* **AIM OF THE TASK**
In the records that follow, find the line with "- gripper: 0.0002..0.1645"; from there, retype every line exactly through the line with "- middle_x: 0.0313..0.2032", which also belongs to the answer.

(Stored dataset items)
▼
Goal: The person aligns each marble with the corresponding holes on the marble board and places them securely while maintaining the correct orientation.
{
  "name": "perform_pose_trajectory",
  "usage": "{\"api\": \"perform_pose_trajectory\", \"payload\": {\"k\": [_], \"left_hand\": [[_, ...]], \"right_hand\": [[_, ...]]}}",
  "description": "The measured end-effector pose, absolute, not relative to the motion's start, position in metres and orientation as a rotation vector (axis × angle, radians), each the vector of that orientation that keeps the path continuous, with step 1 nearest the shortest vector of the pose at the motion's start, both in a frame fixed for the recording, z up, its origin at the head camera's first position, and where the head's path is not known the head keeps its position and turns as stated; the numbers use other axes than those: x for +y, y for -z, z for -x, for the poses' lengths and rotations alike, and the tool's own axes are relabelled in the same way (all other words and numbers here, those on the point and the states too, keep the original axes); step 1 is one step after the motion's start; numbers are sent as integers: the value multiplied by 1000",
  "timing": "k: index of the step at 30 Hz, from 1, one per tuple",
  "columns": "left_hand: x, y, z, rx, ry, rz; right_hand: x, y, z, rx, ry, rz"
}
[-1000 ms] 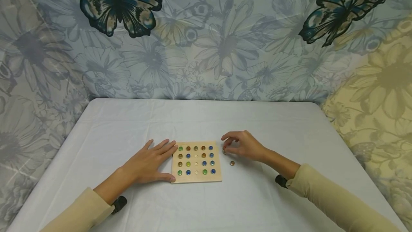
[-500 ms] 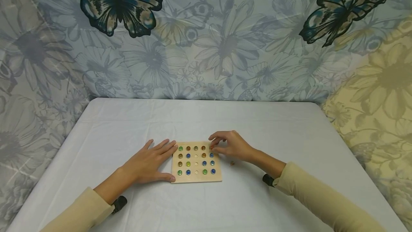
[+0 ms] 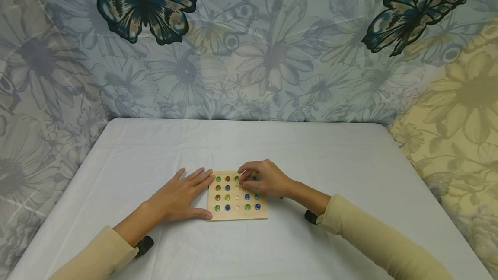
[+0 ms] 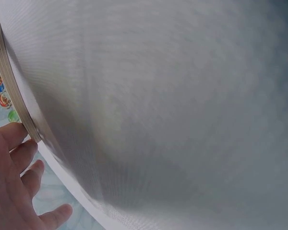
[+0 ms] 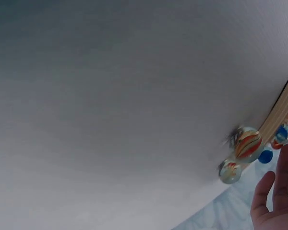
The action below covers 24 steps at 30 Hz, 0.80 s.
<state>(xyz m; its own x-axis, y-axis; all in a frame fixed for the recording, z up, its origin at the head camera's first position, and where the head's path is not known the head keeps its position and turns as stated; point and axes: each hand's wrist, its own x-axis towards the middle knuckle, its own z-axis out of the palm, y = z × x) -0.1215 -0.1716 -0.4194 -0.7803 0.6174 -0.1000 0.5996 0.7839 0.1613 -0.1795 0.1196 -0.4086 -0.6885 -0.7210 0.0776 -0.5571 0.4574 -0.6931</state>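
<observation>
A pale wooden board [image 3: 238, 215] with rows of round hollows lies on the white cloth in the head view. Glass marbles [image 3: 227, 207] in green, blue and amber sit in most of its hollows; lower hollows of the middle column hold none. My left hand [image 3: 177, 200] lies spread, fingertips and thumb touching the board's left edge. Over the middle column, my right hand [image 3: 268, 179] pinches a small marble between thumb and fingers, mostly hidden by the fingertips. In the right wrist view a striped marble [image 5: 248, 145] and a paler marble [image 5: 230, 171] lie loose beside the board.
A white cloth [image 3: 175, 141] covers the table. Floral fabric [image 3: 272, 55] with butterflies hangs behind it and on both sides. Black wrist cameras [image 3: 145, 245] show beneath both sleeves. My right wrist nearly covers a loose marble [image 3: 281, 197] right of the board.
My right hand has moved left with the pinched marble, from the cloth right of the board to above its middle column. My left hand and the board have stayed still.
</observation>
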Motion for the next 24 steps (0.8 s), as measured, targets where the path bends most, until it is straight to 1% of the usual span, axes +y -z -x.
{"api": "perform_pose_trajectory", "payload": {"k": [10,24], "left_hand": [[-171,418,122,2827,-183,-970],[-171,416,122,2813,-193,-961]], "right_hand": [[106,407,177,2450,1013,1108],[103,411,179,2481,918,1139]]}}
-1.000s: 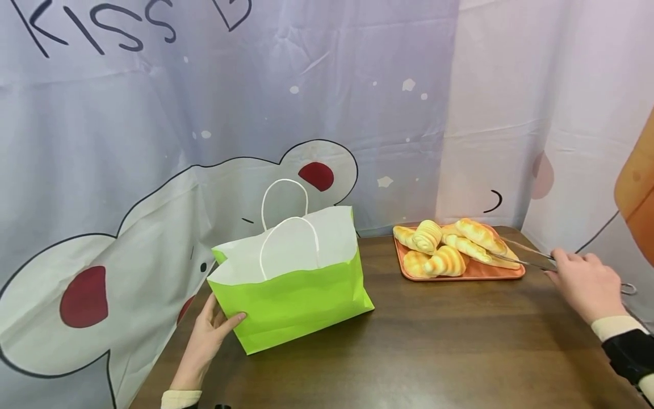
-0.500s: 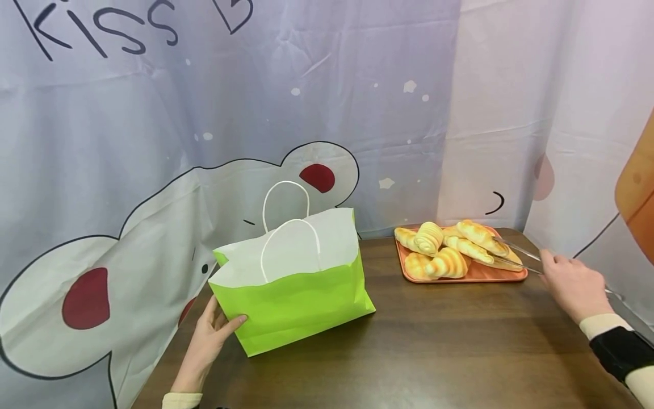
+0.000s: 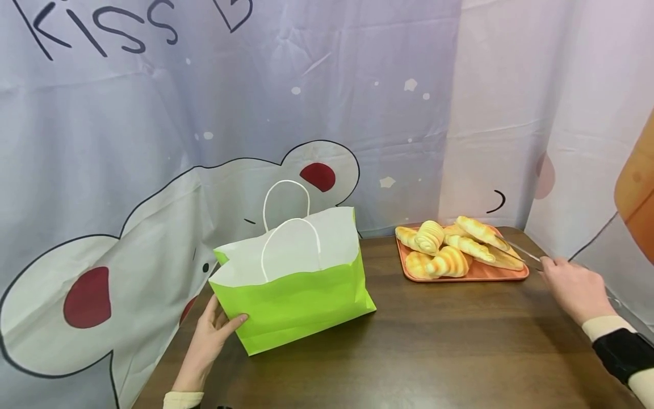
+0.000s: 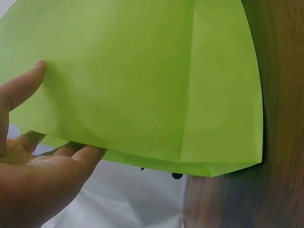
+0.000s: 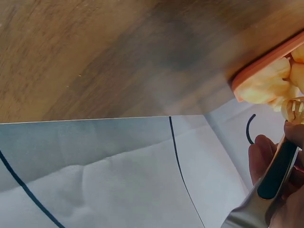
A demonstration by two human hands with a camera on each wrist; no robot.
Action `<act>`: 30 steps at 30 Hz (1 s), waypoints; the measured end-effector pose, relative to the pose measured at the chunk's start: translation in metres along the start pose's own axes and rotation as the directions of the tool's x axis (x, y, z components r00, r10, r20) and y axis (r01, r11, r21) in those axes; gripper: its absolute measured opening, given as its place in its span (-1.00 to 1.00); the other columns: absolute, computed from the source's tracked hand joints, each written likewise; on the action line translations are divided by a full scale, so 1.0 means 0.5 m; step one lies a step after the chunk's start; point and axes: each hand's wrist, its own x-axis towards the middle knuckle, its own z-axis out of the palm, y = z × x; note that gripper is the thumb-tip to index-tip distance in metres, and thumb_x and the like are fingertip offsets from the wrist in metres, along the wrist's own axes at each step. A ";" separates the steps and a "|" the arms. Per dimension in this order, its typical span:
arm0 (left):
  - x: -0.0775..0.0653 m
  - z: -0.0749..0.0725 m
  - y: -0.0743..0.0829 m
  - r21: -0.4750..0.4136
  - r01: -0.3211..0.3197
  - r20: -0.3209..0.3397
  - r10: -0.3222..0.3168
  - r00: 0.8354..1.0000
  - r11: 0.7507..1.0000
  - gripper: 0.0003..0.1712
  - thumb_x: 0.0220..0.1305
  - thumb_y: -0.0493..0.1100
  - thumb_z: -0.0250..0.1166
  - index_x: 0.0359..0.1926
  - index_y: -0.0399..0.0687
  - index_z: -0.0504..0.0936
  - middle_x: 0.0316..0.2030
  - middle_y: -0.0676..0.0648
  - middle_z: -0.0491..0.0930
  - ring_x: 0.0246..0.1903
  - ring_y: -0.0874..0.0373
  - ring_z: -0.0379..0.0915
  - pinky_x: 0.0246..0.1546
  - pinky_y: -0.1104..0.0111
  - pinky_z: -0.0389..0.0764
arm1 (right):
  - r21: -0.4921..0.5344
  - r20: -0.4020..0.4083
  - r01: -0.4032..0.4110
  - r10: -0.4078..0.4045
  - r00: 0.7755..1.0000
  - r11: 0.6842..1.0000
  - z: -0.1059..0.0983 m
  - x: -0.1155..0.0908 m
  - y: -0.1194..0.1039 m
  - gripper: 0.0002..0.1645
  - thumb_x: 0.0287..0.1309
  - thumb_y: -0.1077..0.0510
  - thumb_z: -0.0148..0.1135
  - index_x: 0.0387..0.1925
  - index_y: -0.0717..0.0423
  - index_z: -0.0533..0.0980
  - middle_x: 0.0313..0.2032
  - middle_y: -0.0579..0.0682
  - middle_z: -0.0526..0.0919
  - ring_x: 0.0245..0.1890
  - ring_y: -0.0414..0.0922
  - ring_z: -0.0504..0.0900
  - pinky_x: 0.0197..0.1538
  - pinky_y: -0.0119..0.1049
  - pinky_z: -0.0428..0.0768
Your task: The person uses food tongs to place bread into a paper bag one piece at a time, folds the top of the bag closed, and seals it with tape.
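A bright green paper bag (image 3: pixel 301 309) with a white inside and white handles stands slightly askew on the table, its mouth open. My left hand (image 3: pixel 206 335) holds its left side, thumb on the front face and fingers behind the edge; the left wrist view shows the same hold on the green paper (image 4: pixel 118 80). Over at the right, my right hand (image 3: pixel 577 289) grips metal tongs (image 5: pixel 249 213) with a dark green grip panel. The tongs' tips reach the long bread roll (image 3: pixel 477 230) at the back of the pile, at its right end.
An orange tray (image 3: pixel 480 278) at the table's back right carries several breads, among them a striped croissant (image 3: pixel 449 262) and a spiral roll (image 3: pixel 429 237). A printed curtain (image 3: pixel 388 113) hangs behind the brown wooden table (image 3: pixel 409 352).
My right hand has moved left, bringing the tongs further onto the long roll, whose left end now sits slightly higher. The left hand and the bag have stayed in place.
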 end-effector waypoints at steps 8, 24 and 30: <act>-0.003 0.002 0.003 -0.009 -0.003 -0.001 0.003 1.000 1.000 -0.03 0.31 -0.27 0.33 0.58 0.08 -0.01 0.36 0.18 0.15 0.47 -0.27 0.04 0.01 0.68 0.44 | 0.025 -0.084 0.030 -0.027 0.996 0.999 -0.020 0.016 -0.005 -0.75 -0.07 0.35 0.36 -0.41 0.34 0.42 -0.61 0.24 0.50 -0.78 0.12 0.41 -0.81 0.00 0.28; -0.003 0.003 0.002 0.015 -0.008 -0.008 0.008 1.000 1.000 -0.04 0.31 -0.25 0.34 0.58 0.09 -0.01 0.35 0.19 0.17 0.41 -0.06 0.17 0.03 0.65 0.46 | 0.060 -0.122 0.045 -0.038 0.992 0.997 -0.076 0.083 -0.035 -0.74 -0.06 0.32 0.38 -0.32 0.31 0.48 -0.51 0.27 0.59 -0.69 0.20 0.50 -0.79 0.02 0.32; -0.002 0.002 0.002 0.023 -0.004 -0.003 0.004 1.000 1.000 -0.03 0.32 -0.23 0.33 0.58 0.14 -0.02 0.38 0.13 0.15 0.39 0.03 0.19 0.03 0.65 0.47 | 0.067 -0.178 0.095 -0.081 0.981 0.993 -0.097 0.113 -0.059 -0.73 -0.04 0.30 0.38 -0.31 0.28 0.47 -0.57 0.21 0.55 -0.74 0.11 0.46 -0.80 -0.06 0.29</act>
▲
* **TASK ANSWER**
  - gripper: 0.0002..0.1645
  - thumb_x: 0.0287..0.1309
  - thumb_y: -0.1077..0.0510
  - thumb_z: -0.0148..0.1135
  - index_x: 0.0387..0.1925
  - index_y: -0.0717..0.0423
  - index_z: -0.0533..0.0980
  - middle_x: 0.0313..0.2032

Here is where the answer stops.